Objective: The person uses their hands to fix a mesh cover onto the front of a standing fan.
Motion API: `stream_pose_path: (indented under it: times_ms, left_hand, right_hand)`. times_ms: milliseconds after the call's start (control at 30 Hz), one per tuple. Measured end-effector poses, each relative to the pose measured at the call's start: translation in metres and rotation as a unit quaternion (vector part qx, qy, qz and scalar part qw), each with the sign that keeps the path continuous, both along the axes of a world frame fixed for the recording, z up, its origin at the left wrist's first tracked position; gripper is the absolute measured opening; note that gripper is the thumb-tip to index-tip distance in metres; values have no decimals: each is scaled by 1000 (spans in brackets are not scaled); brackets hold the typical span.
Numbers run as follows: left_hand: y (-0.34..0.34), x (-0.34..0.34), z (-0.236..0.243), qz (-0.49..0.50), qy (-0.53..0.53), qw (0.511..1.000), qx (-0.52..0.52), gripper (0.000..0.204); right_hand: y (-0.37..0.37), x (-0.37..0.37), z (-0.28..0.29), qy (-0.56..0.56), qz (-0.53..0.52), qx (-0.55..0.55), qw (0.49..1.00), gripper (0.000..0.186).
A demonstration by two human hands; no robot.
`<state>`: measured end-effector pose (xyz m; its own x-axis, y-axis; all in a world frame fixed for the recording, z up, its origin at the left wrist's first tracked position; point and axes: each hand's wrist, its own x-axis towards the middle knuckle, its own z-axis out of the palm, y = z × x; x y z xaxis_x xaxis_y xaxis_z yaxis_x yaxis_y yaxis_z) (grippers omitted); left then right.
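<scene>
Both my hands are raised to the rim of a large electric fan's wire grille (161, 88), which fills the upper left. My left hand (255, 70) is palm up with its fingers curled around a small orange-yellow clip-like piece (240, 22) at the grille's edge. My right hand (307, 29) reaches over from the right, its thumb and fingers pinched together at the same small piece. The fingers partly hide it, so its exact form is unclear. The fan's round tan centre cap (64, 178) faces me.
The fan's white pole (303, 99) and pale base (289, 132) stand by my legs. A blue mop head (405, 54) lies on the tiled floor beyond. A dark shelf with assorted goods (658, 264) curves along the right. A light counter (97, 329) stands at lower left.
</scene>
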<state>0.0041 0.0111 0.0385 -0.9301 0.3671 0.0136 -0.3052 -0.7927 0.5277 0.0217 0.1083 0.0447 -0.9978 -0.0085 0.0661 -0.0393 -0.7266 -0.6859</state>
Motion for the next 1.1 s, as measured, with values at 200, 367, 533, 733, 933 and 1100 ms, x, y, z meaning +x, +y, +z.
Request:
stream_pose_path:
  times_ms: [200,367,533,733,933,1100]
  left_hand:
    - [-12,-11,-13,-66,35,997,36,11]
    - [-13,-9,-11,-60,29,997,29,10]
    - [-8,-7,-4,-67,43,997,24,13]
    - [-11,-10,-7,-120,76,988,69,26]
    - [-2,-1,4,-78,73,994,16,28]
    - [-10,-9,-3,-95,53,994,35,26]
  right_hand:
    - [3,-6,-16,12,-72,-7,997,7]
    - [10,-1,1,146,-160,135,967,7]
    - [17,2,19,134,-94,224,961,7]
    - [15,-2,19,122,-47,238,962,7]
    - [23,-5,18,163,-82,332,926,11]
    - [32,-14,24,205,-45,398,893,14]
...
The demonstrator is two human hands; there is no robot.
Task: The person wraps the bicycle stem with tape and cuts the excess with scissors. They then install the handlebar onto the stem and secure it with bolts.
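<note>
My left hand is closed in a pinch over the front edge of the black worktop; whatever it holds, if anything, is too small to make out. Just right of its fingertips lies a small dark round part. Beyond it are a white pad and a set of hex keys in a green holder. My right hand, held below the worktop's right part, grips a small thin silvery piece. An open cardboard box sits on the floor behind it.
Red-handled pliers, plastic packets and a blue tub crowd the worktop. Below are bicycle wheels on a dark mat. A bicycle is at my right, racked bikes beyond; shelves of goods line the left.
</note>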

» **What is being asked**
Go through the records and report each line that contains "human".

» **Task result**
A demonstration by two human hands; no robot.
The demonstrator is two human hands; there is no robot.

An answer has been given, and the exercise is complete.